▶ _What to work on_
Repeat the listing below in full, keeping every character as it is.

▶ _Data extract_
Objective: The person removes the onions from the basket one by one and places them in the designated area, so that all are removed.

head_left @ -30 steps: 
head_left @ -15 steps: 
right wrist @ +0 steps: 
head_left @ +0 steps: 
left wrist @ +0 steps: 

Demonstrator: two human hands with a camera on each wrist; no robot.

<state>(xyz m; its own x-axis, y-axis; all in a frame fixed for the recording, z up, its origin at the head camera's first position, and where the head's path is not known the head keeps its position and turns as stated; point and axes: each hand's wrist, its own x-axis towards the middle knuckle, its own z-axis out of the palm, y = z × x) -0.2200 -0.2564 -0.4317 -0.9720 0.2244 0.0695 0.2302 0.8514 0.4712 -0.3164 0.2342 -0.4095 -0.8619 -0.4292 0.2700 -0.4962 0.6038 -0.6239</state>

▶ _Answer_
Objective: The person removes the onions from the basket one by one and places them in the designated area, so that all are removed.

head_left @ -30 steps: 
head_left @ -15 steps: 
right wrist @ +0 steps: 
head_left @ +0 steps: 
left wrist @ +0 steps: 

Demonstrator: two human hands with a camera on each wrist; no robot.

<state>(xyz m; its own x-axis, y-axis; all in a frame fixed for the recording, z up, its origin at the head camera's first position, and where the head's path is not known the head keeps its position and turns as stated; point and axes: each hand's wrist, its own x-axis towards the middle knuckle, its own z-axis out of the palm, y = z × x) -0.2200 -0.2564 -0.4317 -0.9720 0.2244 0.0695 0.2302 0.8514 0.4712 -0.3164 0.2342 -0.4095 -0.8619 -0.4292 0.2700 -0.4962 0.6038 -0.6239</state>

There's nothing else to the answer.